Las informaciones disponibles hablan de otorgamiento y venta de tierras a extranjeros tras el fin de la guerra con Uruguay, culminada en 1870, así como de la distribución fraudulenta de 11 millones de hectáreas por el dictador Alfredo Stroessner (1954-1989) a amigos, militares, socios de negocios sucios y hasta amantes.
Todo esto, se señala, ayudó a sentar bases para la agricultura de exportación a gran escala como se practica hoy y a la posesión por políticos y otros favorecidos de millones de hectáreas de las denominadas tierras mal habidas.
Por supuesto, la exclusión social de las comunidades campesinas e indígenas es altamente preocupante y su bajo nivel de vida progresa gracias a la mecanización, la agricultura extensiva dedicada a la exportación y la existencia de más de 26 millones de hectáreas dedicadas a la ganadería, actividad preferida por los latifundistas.
La expulsión de campesinos de sus tierras y hasta la utilización de todo tipo de violencia contra ellos, incluyendo los crímenes ejecutados por bandas armadas privadas al servicio de los geófagos, conforman todo este triste panorama rural en Paraguay.

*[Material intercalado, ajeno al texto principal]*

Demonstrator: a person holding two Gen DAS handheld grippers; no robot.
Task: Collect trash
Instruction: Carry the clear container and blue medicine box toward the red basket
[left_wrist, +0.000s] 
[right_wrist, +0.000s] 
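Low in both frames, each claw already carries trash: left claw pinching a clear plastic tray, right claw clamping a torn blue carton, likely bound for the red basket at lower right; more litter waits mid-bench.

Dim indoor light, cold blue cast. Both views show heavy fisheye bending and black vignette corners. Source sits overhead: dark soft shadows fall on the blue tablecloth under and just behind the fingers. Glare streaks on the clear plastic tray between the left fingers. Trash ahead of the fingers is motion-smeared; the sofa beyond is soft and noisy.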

La investigadora Mirta Barreto escribió que sólo en el gobierno del presidente Lugo ella escuchó hablar de acciones dirigidas a intentar una reforma agraria.
Sin embargo, la posición irreductible de quienes controlan la tierra y la siempre solícita ayuda de muchos fiscales y jueces evitaron avanzar en las medidas para aliviar la real situación vivida en el campo paraguayo.